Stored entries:
>>>>>

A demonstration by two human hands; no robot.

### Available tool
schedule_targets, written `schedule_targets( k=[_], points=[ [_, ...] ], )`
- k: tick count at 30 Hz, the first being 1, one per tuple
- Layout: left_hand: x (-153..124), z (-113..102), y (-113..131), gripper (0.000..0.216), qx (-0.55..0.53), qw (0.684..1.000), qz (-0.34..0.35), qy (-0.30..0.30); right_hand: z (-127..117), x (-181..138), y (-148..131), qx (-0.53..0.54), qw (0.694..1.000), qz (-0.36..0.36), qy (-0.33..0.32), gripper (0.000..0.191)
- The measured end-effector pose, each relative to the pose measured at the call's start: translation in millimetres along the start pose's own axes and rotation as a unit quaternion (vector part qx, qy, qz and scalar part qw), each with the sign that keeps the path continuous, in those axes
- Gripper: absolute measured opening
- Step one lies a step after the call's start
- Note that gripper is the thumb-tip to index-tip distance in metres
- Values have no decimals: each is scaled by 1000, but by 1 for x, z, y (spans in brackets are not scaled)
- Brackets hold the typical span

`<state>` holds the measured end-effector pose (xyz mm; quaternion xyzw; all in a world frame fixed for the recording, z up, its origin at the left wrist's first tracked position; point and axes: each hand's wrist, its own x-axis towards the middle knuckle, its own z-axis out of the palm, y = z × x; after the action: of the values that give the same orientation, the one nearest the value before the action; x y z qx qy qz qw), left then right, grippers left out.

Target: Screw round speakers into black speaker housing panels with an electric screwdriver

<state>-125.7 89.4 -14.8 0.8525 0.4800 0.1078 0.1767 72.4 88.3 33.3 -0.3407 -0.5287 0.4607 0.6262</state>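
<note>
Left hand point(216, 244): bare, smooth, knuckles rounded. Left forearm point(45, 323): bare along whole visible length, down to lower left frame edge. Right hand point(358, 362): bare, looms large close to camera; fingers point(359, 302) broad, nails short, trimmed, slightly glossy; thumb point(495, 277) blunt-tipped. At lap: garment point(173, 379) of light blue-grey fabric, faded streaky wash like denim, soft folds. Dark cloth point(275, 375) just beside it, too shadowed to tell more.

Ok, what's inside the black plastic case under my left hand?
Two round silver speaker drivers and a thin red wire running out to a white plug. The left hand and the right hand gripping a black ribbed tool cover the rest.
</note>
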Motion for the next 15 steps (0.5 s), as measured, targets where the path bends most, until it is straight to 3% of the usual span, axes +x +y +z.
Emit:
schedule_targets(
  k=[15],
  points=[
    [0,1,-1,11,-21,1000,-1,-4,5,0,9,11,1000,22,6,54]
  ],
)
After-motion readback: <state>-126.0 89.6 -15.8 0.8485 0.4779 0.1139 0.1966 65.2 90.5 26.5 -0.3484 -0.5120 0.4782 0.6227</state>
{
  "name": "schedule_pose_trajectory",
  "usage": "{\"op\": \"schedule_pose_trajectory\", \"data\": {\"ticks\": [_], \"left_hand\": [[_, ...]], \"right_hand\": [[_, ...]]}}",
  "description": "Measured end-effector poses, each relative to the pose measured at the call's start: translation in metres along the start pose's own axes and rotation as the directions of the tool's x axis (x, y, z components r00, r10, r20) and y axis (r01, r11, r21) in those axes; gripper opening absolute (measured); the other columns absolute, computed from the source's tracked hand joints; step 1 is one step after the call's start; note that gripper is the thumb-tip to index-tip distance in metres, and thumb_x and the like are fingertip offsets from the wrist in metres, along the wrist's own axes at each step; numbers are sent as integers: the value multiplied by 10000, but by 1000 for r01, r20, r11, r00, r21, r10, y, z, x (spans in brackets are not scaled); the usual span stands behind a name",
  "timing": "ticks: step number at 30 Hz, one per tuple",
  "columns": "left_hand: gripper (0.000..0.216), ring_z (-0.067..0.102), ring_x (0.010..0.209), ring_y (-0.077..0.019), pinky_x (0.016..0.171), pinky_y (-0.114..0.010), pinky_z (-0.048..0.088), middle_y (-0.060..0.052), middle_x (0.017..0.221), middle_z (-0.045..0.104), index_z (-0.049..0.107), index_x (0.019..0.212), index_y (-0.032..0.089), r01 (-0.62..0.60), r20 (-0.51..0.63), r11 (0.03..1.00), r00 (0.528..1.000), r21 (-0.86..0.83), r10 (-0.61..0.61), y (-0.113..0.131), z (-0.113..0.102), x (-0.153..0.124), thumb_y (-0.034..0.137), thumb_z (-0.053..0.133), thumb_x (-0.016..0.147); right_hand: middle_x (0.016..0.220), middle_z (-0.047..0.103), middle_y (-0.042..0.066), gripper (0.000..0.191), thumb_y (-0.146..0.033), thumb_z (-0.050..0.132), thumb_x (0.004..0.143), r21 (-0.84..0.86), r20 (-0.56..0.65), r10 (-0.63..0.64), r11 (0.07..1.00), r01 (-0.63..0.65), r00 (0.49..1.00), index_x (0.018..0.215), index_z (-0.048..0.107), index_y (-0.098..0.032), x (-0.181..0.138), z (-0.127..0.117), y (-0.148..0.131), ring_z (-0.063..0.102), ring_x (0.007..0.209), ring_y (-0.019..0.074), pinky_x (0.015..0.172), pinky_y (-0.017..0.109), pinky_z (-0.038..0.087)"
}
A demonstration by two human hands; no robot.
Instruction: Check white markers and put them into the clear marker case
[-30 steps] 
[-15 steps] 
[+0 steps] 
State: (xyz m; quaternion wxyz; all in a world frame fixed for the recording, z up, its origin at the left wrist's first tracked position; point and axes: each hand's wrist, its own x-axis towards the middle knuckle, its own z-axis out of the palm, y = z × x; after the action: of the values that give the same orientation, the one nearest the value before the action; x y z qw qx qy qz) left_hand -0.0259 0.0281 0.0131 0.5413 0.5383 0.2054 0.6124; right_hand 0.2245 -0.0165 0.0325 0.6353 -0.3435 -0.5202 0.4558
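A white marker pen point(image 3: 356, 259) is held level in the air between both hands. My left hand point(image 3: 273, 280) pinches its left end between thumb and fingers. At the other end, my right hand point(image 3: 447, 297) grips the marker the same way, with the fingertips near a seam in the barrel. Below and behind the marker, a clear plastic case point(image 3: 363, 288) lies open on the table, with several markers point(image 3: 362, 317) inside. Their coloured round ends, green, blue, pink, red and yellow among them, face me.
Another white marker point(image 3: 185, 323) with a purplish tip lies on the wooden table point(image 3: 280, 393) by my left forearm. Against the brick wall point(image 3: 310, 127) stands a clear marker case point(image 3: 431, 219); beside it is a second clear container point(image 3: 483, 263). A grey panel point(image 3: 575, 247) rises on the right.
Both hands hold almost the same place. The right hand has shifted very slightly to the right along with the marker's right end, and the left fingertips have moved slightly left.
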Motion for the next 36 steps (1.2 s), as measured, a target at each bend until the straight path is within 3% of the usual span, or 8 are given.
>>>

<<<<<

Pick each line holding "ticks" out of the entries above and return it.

Solution for this task:
  "usage": "{\"op\": \"schedule_pose_trajectory\", \"data\": {\"ticks\": [_], \"left_hand\": [[_, ...]], \"right_hand\": [[_, ...]]}}",
  "timing": "ticks: step number at 30 Hz, one per tuple",

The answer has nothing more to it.